Task:
In the data below, find the line that contains "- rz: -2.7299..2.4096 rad" and the line that contains "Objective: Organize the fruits". Copy both, plus every line between them, exactly.

-- Data records follows --

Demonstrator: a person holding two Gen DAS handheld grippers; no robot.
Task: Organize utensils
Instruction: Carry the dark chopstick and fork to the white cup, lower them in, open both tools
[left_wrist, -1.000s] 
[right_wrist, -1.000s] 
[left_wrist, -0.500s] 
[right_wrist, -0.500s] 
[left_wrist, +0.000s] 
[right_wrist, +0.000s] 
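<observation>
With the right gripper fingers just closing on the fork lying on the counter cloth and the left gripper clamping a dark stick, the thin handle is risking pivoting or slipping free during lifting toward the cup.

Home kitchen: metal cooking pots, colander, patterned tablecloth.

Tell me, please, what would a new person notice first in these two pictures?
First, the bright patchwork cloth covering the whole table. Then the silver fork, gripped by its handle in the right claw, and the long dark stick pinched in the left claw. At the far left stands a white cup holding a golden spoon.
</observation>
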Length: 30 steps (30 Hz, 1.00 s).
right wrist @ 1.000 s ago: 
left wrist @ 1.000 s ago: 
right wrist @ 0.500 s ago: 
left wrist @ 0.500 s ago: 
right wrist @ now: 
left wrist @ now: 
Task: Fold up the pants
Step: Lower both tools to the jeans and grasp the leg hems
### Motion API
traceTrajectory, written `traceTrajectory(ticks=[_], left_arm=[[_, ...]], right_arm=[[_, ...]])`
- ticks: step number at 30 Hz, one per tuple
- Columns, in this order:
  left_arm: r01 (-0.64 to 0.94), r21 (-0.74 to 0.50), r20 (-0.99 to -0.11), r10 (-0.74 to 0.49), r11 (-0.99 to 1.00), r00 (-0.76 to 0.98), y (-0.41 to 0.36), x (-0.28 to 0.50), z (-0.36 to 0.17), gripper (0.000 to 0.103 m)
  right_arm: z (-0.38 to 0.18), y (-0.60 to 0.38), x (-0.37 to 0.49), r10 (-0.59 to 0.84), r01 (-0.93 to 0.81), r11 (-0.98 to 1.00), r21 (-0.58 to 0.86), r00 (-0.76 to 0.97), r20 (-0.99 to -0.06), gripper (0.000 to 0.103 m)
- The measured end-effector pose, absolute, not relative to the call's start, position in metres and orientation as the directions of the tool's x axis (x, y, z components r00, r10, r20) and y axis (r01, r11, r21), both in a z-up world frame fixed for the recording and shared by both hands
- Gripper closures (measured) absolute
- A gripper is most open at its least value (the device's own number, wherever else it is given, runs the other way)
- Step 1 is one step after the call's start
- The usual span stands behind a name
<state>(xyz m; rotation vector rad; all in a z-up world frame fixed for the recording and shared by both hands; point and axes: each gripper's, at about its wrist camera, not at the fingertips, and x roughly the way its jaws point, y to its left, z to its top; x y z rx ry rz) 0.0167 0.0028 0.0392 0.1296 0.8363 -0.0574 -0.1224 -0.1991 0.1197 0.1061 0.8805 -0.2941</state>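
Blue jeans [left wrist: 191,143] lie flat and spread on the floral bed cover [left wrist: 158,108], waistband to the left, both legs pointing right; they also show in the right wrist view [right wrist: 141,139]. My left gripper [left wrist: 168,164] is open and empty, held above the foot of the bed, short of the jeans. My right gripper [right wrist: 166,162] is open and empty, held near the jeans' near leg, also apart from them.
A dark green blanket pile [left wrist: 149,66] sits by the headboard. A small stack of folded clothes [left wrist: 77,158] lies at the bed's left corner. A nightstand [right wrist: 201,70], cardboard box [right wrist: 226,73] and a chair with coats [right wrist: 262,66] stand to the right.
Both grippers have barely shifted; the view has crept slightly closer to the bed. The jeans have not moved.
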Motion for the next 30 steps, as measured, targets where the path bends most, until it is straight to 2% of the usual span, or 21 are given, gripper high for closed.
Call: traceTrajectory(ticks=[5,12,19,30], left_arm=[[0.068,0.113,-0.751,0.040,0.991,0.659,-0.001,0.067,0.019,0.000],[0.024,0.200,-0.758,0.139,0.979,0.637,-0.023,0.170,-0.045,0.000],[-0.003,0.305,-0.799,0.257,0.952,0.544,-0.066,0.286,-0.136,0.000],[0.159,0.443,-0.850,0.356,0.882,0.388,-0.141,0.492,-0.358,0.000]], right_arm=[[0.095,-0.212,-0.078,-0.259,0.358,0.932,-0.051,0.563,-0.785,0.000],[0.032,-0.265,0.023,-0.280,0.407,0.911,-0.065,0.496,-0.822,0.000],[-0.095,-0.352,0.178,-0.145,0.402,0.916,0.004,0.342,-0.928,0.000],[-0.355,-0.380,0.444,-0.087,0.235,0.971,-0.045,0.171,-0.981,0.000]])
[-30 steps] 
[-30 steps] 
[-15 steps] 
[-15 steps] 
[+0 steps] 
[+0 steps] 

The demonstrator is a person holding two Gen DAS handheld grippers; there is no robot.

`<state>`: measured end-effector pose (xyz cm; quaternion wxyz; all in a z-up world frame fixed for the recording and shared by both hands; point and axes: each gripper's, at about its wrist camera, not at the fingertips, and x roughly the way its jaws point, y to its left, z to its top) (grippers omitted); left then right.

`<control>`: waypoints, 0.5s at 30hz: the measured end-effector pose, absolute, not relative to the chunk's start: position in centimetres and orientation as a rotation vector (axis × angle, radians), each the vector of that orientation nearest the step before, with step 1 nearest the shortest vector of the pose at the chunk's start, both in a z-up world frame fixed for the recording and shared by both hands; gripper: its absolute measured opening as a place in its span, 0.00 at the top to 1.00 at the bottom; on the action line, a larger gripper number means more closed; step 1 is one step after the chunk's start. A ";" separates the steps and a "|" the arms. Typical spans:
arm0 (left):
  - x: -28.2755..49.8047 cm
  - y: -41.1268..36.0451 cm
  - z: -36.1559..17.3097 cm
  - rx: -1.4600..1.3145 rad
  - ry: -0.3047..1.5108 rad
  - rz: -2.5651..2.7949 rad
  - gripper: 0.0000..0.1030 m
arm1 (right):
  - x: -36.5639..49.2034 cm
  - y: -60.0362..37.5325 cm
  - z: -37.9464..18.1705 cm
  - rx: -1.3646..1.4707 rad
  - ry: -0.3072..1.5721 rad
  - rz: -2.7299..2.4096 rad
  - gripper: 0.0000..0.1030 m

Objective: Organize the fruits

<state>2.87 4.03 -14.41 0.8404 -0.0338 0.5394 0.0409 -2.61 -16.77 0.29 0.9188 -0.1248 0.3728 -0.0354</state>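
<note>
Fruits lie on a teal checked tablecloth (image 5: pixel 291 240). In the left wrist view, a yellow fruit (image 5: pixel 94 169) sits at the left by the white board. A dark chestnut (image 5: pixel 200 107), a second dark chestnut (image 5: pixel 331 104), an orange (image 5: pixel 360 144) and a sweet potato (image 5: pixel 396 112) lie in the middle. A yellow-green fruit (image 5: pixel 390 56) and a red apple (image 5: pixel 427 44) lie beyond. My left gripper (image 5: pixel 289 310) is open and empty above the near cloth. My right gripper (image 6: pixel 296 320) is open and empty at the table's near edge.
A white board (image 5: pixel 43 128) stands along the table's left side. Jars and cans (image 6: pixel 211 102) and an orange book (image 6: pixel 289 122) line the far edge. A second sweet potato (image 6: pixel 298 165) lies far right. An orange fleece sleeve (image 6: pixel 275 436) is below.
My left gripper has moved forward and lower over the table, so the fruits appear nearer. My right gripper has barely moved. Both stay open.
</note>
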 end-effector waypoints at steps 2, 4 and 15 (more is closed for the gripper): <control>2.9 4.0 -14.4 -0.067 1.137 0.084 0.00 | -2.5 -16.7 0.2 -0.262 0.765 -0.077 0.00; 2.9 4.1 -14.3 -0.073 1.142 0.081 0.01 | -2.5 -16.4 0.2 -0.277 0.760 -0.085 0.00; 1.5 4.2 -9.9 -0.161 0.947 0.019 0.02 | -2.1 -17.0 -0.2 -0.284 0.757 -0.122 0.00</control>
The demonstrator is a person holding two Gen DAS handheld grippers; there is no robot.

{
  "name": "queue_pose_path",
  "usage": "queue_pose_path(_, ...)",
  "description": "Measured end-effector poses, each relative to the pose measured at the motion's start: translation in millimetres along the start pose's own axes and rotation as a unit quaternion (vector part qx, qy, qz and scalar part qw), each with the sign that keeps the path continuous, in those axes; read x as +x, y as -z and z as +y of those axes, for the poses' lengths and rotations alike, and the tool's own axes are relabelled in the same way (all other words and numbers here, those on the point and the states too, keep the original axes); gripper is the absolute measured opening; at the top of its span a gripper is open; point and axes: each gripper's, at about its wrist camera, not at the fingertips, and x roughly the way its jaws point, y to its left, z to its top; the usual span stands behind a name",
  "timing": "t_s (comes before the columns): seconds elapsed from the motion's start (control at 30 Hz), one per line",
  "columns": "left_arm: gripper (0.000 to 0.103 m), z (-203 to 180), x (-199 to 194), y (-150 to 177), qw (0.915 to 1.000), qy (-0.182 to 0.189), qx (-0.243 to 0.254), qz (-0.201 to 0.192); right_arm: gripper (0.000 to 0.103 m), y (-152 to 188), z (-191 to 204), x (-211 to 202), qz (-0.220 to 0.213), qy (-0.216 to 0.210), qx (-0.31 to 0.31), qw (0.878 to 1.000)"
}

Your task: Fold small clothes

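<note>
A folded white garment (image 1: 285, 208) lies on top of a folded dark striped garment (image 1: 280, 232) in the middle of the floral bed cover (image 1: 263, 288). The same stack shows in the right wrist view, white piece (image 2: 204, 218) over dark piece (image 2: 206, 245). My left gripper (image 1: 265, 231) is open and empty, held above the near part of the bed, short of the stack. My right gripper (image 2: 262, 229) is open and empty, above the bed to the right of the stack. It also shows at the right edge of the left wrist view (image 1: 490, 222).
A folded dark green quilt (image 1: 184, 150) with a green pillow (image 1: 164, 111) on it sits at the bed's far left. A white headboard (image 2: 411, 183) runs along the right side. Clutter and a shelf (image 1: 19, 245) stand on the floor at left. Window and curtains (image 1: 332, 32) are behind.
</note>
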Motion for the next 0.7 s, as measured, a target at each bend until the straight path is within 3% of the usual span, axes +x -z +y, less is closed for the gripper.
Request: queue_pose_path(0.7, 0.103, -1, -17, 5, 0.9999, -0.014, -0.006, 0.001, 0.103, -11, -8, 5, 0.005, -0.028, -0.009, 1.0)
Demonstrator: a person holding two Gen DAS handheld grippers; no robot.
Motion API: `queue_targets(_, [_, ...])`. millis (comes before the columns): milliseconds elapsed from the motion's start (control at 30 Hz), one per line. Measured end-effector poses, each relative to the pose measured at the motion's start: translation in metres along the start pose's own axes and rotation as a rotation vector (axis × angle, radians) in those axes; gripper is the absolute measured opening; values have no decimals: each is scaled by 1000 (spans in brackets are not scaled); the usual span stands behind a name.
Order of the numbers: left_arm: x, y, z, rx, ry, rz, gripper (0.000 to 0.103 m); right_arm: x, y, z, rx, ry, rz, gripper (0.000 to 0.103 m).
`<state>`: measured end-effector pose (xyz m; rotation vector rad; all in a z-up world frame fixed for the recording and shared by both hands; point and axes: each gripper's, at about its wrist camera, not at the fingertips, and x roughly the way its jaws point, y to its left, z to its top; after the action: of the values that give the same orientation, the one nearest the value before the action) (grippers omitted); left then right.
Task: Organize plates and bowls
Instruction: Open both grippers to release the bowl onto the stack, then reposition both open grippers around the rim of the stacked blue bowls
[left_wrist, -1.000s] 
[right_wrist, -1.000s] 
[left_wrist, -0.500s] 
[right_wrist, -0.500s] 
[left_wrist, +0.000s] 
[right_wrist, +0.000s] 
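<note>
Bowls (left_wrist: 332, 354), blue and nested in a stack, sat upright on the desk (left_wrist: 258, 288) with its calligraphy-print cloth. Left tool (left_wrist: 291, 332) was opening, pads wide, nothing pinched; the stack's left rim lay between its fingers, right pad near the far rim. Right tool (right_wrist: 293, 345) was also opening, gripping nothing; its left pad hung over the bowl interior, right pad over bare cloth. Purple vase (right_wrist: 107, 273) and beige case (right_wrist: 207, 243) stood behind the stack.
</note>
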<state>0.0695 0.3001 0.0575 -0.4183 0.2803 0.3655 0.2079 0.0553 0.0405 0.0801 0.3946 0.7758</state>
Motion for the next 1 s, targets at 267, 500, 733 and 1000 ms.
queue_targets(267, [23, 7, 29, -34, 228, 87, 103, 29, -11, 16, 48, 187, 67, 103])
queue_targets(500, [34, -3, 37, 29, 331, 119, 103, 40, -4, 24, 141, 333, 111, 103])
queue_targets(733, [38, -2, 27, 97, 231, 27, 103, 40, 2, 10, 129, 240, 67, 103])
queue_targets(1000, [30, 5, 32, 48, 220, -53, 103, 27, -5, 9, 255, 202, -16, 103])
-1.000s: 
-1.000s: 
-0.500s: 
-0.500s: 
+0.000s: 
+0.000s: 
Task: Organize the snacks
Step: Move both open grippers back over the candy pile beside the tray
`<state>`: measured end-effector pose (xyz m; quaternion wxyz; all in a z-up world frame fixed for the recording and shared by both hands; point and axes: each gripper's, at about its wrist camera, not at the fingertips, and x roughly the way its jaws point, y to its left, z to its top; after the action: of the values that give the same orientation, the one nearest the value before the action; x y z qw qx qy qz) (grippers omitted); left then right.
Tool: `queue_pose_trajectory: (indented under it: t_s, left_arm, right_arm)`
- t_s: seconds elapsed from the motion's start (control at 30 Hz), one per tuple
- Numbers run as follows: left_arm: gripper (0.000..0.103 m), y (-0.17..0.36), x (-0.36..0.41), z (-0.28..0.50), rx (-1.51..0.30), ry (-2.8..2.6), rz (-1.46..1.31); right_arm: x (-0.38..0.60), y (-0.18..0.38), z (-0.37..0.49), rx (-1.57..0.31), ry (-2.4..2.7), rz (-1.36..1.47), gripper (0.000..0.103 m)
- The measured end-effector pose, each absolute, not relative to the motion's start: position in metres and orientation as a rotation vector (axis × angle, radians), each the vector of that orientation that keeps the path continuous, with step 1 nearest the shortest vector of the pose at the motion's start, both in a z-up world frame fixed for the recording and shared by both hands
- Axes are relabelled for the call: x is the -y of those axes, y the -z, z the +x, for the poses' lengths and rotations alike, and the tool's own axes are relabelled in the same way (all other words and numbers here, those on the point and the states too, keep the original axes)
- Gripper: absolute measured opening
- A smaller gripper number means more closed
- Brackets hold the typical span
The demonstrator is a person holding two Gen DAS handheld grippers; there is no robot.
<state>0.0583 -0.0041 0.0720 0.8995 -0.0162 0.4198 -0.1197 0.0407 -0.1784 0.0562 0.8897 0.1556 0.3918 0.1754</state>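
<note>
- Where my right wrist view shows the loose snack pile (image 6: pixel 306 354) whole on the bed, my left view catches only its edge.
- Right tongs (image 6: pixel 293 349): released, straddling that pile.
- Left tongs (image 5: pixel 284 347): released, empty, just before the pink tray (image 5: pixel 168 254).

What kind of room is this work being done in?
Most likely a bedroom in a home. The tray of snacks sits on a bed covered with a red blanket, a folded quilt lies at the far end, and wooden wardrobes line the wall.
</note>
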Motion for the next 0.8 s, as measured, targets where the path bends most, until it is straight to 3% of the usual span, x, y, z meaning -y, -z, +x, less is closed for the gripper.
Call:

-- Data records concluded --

Finished task:
  - rz: -2.7299..2.4096 rad
  - gripper: 0.0000..0.1030 m

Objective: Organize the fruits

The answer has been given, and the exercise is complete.